WORK TO COMPLETE
Where a line in the records below includes "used", pull that line out.

== EXERCISE INPUT ==

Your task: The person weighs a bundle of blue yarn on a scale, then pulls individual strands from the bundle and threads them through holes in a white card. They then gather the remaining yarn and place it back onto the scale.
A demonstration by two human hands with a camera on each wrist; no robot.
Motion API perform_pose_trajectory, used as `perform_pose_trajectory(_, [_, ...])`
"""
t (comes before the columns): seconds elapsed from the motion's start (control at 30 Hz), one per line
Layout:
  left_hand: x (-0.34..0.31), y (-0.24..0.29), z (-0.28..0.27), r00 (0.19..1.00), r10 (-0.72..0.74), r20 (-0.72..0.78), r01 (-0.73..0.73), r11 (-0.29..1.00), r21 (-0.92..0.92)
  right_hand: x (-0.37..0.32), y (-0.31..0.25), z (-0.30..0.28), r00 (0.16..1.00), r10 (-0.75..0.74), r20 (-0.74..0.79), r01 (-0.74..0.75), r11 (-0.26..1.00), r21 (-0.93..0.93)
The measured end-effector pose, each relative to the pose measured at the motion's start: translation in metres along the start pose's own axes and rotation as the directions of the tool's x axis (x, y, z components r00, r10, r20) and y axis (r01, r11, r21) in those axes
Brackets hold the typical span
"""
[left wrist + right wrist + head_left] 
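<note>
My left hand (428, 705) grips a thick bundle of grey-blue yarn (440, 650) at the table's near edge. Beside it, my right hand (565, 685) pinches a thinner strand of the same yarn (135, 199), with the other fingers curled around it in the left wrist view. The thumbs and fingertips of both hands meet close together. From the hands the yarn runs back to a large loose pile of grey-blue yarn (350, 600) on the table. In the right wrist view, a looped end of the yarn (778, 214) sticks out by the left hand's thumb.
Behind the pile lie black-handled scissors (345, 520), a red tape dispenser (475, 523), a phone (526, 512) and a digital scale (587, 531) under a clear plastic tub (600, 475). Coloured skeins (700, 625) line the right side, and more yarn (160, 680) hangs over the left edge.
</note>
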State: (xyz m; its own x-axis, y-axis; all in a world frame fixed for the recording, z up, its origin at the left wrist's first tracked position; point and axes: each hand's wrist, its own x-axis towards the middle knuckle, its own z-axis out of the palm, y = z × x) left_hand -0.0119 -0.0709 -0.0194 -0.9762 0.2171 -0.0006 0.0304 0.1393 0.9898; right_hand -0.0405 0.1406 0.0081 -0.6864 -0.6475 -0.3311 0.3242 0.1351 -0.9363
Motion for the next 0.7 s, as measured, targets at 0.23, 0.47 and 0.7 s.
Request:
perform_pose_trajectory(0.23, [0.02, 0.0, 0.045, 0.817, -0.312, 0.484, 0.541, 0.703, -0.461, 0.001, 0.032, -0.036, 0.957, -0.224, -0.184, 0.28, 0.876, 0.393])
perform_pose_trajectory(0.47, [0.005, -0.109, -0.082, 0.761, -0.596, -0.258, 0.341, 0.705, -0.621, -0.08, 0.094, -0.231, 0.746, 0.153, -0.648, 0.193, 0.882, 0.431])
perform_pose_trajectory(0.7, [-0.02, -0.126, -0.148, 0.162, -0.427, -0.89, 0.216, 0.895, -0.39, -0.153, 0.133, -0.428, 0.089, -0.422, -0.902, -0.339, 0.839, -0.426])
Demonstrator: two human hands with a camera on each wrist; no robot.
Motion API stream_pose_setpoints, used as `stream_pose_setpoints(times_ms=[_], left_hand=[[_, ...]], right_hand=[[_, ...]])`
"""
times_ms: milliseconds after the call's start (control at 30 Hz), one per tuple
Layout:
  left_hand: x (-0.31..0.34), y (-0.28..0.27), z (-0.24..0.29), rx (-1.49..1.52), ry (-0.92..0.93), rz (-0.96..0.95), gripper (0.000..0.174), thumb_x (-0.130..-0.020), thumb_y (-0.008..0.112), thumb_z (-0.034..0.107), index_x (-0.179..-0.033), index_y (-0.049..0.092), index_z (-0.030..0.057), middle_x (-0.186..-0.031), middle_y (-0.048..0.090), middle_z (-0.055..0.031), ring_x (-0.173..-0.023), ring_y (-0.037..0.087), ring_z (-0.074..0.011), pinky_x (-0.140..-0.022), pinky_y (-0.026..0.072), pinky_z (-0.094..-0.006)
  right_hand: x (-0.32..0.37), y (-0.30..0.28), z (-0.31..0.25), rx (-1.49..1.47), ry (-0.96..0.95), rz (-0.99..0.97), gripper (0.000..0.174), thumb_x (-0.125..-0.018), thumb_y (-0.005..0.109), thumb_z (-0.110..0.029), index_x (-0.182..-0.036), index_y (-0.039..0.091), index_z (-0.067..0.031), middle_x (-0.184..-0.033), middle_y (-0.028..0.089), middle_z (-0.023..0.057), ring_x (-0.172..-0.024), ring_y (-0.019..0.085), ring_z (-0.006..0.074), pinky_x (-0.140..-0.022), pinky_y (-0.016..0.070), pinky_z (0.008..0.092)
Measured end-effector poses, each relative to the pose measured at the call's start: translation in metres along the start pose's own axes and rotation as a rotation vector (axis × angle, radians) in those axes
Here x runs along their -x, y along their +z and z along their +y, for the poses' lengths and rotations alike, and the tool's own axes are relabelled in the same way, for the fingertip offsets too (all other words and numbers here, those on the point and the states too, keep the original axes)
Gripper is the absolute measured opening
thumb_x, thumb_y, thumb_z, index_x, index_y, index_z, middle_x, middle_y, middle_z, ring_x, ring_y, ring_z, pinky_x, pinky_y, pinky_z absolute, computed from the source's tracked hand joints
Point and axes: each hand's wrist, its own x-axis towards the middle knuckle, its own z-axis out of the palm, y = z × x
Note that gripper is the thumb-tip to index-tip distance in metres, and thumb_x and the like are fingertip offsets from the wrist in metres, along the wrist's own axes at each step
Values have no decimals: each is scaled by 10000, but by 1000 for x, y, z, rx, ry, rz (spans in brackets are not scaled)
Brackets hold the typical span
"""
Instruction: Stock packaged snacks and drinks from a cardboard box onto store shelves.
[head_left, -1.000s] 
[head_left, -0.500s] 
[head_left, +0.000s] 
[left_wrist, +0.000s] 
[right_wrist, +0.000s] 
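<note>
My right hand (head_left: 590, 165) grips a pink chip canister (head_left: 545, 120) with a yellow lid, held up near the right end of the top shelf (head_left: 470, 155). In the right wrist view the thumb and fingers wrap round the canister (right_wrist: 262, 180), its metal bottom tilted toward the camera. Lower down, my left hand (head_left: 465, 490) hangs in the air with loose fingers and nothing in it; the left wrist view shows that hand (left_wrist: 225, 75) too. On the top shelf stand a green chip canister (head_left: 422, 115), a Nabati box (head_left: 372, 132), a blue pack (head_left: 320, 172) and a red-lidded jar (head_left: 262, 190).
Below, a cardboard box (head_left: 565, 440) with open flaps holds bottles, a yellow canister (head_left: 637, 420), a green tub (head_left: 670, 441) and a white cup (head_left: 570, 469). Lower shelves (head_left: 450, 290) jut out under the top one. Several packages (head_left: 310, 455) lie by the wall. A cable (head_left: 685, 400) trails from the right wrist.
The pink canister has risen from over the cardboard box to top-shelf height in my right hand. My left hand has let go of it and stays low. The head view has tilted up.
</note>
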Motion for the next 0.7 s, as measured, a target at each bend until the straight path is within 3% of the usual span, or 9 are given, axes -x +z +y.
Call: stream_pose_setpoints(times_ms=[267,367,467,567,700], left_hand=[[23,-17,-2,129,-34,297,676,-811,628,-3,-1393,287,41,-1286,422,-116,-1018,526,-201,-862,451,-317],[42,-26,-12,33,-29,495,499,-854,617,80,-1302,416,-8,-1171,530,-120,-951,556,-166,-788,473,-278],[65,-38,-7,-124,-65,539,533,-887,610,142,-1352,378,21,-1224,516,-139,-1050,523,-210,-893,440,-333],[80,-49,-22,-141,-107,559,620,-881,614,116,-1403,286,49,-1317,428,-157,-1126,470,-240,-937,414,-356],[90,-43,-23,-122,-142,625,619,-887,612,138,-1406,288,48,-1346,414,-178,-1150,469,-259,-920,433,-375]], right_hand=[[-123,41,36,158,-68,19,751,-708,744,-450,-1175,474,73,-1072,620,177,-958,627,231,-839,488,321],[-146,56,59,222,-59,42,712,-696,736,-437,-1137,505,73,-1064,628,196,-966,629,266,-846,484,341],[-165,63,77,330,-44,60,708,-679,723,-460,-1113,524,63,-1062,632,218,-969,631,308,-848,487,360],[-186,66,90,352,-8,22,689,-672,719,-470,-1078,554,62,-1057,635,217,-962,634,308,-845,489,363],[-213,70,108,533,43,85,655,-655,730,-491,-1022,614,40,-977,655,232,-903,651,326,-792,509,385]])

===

RESPONSE TO THE TASK
Motion API perform_pose_trajectory, used as `perform_pose_trajectory(_, [_, ...])`
Motion API stream_pose_setpoints, used as `stream_pose_setpoints(times_ms=[_], left_hand=[[_, ...]], right_hand=[[_, ...]])`

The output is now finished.